Try it: Filter the entries for lines with the word "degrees".

━━━━━ Records for the task

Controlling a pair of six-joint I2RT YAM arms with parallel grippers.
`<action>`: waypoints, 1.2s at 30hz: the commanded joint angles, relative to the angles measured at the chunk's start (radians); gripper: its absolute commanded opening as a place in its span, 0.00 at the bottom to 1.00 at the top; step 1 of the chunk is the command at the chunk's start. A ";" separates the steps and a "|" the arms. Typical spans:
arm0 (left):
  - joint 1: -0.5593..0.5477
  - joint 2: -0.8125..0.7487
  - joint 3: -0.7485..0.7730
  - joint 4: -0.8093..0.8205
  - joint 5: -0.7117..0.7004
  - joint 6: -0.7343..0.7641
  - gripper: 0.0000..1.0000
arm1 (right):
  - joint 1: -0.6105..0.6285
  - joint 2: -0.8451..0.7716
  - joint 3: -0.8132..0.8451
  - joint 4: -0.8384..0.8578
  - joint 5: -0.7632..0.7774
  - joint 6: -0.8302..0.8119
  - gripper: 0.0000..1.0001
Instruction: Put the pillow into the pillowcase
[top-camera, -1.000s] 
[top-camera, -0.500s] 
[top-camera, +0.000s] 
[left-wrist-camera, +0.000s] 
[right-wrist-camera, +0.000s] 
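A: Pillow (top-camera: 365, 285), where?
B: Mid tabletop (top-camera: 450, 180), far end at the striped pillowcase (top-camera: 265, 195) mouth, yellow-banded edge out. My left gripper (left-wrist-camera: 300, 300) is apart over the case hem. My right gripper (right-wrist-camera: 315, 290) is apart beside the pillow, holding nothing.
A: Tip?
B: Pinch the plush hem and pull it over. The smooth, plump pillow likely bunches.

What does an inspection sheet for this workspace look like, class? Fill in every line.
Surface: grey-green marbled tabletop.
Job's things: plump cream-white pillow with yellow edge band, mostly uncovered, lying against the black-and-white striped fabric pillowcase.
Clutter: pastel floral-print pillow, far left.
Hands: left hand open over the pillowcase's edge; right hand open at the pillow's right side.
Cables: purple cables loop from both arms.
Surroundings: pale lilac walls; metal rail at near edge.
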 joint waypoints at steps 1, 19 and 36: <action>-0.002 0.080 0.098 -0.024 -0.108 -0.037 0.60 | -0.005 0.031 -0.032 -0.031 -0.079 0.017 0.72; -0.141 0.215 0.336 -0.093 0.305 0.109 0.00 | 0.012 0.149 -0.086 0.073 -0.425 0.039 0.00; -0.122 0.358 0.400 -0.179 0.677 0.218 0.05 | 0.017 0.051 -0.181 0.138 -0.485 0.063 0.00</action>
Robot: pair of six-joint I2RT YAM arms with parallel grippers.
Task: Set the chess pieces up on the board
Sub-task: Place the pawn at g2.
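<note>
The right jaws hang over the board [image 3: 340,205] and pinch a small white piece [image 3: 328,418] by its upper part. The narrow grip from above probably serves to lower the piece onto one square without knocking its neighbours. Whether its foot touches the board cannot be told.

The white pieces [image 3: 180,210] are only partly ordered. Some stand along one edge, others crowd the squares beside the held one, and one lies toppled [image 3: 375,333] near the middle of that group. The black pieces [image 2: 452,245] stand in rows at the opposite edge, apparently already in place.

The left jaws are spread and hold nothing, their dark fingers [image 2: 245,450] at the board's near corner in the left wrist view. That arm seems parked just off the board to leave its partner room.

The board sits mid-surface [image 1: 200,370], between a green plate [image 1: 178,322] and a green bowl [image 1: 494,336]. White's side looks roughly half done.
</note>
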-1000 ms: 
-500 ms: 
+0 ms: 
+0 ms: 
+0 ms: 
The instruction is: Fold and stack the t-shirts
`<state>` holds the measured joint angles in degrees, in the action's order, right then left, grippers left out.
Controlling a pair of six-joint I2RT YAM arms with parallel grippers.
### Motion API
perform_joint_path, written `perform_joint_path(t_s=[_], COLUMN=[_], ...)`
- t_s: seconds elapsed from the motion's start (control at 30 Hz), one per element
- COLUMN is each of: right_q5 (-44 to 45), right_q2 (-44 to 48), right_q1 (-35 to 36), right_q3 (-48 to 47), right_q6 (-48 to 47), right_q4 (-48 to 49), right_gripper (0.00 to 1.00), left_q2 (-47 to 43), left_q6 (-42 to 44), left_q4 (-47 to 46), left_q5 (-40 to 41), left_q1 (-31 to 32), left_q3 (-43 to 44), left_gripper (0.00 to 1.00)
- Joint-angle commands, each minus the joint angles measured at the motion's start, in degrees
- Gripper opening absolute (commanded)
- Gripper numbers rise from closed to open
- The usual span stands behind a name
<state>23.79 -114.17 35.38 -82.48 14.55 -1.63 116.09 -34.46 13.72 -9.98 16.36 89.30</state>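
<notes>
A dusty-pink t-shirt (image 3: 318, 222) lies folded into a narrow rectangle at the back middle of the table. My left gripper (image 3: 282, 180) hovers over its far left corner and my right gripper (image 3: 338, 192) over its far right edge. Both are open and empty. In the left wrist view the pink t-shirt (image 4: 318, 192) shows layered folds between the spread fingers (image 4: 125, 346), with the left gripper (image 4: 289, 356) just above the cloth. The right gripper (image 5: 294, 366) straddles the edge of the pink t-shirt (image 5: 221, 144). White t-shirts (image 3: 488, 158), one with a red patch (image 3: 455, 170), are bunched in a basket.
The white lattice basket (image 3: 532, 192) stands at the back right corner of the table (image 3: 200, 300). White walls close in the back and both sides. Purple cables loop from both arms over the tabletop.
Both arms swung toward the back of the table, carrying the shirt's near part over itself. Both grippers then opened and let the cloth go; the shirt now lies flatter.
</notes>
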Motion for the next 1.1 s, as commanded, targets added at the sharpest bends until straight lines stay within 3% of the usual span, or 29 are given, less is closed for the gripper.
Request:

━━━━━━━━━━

Exercise solution:
`<state>` holds the measured joint angles in degrees, in the action's order, right then left, grippers left out.
- Joint-angle commands, each minus the joint angles measured at the motion's start, in degrees

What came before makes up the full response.